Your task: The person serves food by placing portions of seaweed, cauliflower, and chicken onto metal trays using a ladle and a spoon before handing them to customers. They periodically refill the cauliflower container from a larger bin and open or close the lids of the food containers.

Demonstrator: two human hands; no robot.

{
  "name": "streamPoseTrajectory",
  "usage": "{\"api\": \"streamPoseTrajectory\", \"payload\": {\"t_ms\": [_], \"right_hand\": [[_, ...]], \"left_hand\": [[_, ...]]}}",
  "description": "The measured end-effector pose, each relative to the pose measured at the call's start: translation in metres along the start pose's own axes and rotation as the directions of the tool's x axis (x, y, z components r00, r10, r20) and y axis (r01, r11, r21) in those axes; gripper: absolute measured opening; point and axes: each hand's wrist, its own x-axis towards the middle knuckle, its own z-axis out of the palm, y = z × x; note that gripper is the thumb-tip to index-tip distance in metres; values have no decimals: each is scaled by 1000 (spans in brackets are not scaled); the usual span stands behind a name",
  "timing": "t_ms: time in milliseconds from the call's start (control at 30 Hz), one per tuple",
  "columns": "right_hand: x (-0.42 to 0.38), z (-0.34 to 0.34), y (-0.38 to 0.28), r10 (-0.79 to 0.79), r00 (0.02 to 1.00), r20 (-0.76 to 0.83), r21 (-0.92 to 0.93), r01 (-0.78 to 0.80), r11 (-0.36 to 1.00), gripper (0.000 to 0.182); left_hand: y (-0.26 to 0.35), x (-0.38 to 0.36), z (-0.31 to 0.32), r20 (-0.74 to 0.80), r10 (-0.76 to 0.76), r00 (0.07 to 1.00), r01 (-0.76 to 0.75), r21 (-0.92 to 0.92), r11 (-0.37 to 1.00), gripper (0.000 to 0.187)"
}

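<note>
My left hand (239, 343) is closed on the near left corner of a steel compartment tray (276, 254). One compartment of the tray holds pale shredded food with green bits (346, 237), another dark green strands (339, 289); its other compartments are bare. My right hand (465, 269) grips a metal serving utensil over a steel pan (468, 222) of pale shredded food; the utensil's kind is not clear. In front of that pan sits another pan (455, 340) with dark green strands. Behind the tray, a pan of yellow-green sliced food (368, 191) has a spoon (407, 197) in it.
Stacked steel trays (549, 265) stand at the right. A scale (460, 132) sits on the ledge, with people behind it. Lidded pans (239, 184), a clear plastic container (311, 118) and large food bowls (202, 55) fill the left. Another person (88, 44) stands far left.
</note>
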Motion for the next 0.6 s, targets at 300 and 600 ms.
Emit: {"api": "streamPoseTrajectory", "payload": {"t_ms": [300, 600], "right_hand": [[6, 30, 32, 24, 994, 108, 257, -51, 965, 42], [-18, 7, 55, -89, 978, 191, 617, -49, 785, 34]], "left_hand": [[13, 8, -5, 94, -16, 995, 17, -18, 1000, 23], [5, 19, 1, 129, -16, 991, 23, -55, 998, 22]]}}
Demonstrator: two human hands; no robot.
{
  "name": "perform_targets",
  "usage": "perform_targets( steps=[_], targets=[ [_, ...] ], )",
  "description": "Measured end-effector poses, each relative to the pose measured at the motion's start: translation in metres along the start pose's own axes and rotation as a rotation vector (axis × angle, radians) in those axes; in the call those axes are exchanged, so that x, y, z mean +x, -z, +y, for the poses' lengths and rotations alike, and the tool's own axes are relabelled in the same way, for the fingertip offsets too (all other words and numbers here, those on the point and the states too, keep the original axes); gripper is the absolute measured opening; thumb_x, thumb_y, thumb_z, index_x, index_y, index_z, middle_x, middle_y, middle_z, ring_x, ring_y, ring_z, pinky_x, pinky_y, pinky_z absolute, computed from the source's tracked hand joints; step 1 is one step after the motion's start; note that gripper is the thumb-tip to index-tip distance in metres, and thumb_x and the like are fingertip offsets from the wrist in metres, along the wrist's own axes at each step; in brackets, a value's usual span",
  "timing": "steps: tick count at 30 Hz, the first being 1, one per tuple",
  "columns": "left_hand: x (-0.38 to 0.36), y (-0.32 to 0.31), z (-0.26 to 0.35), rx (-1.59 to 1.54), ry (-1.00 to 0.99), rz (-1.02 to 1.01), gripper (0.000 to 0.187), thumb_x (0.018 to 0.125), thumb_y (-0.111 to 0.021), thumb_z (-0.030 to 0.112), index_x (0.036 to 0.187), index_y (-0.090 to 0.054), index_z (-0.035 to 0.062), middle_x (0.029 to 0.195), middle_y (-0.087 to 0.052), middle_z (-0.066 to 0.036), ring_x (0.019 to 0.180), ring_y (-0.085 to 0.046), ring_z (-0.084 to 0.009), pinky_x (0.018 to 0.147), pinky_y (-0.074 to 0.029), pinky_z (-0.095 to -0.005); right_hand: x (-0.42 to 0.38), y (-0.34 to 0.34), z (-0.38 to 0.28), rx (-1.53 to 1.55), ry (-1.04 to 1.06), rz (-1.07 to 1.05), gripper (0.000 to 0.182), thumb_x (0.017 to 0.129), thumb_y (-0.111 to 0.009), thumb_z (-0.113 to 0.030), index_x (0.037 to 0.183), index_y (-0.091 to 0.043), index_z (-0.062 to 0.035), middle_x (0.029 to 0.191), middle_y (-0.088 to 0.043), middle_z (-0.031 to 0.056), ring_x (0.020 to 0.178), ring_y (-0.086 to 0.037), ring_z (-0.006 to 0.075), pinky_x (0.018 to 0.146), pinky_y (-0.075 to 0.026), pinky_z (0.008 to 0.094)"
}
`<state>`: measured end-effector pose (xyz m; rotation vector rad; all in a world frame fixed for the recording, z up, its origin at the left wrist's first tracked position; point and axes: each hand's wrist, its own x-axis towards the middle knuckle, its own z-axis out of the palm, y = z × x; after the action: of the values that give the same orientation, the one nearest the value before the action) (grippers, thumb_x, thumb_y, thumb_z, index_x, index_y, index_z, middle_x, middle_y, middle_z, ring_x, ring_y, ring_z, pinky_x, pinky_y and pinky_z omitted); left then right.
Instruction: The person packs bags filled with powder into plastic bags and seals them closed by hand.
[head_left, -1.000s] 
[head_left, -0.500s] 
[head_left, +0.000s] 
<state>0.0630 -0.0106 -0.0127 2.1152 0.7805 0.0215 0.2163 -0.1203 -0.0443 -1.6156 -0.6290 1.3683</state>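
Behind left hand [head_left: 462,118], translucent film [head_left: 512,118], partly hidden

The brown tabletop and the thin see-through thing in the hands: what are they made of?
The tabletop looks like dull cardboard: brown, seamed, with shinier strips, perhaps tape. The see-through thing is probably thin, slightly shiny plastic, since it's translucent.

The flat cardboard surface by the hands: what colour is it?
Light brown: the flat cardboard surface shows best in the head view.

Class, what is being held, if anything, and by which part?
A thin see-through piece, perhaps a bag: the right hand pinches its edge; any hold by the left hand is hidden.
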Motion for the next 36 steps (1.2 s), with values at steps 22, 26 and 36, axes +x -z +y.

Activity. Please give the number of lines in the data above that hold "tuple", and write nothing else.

Your response. 2